Екатерина Великая. Владычица Тавриды - стр. 17
Григорий Потемкин видел, что императрица не спешит приблизить его, во всяком случае, никакие знаки на оное он не приметил, чего он, впрочем, и не должон был ожидать, но на что в тайниках своей души весьма надеялся.
Записки императрицы:
После недавней смерти султана Мустафы Третьего, 21-го генваря сего 1774, года на трон взошел его родной брат, живший в продолжительном затворничестве, вдали от государственных дел, султан Абдул-Гамид.
Ныне имела место продолжительная аудиенция с генералом Григорием Александровичем Потемкиным.
Панин за чашкой кофе, вел, можно сказать, партикулярный разговор с коллегами о событиях внутри страны и за ее пределами, когда доложили о прибытии генерала Потемкина с пакетом для него. Встав и приняв пакет из рук генерала, Панин жестом пригласил его присесть рядом с братьями Чернышевыми и коллежским секретарем Фон Визиным.
– Думаю, вас не надобно представлять, давно друг друга знаете, – молвил он, многозначительно глянув на присутствующих. Потемкин согласно кивнул. Чернышевы улыбнулись. Серые выразительные, немного заплывшие глаза Фон Визина, смотрели изучающим взглядом. Читать послание брата Никита Иванович при всех не стал: положив его на стол, и приказав принести кофе прибывшему генералу Потемкину, он, тяжело ступая, вернулся к своему креслу, и, разместив поудобнее свое тучное тело, обратился к нему со словами:
– Вот, генерал-поручик, здесь ведется беседа о военной славе русской. Вы, как боевой генерал, присоединяйтесь. Мы утверждаем, что Семилетняя война показала славу русского оружия!

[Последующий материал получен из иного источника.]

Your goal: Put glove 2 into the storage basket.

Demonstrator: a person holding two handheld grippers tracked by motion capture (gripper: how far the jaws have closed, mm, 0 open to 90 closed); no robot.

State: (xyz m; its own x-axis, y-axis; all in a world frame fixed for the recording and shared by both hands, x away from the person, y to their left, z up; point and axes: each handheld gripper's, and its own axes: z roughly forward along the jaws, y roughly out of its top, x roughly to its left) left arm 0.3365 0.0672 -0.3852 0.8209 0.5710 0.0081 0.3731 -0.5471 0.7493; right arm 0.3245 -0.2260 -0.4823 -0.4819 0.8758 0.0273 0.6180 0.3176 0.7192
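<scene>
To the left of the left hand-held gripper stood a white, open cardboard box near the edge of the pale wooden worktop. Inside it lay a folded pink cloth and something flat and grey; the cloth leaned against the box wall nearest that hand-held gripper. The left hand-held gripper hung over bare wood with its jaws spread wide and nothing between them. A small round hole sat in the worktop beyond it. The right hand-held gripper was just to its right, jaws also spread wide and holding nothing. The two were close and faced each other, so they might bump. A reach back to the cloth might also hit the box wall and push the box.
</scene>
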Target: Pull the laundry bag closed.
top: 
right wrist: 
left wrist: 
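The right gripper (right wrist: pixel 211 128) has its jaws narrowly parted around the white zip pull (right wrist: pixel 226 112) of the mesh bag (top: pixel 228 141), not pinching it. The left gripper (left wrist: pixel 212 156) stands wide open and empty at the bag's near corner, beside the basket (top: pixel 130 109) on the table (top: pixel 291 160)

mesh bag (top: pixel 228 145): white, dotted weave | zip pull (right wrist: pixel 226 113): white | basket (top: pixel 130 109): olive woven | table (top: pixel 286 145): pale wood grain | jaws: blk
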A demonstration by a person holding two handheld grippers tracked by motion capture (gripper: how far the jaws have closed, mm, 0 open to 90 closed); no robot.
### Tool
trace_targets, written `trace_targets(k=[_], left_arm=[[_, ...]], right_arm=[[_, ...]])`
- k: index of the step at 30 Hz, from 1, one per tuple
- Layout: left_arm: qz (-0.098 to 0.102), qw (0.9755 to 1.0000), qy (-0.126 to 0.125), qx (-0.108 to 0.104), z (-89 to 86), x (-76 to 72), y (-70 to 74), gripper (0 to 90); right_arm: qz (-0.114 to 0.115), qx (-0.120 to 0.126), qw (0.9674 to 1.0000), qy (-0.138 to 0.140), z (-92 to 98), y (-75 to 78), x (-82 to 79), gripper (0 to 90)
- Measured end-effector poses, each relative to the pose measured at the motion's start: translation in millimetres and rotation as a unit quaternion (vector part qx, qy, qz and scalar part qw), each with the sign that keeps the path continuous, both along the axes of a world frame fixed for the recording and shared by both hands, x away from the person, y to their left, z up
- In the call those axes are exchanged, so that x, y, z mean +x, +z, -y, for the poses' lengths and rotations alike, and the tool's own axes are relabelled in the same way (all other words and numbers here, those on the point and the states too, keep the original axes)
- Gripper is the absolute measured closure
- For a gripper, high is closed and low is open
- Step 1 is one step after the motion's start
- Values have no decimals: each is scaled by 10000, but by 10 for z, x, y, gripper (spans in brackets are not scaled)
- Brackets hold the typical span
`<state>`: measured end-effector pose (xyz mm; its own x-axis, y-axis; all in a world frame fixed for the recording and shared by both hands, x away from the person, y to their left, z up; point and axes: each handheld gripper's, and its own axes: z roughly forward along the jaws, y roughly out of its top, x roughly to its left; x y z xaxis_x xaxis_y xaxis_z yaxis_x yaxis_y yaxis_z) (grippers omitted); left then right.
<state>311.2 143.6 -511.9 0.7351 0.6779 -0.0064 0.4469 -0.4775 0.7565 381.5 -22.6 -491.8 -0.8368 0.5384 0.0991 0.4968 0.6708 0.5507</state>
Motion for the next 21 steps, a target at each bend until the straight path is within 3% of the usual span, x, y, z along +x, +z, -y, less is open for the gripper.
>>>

– А кто скажет, что нет? – горячо выступил, нахмурив брови, Иван Чернышев. – На седьмой год войны Восточная Пруссия была прочно занята нашими русскими войсками. Не много-не мало, а дисциплинированные немцы в кафедральном соборе Кенигсберга, забыв своего короля Фридриха, принесли присягу императрице Елизавете Петровне. Депутация дворянства и бюргерства посетила Петербург и выразила царице благодарность за гуманное поведение русских войск и управление краем.
Захар Чернышев, собрав густые седеющие брови на переносице на дородном породистом лице, глубокомысленно, звучным басом, спокойно отметил:
– Самое главное, сам Прусский Фридрих смирился с потерей провинции, понеже, как оказалось, его стратегический талант был неспособен справиться с грозной коалицией России, Австрии и Франции.
Потемкин, выслушивая тираду графа Захара, вдруг бецеремонно прервал его своим замечанием:
– Тогда говорили, что у него не было и ста тысяч солдат, противу более двухсот у нас.
– Что и говорить: Пруссия агонизировала! – гордо заявил Захар Чернышев, не удостоив молодого генерала взглядом.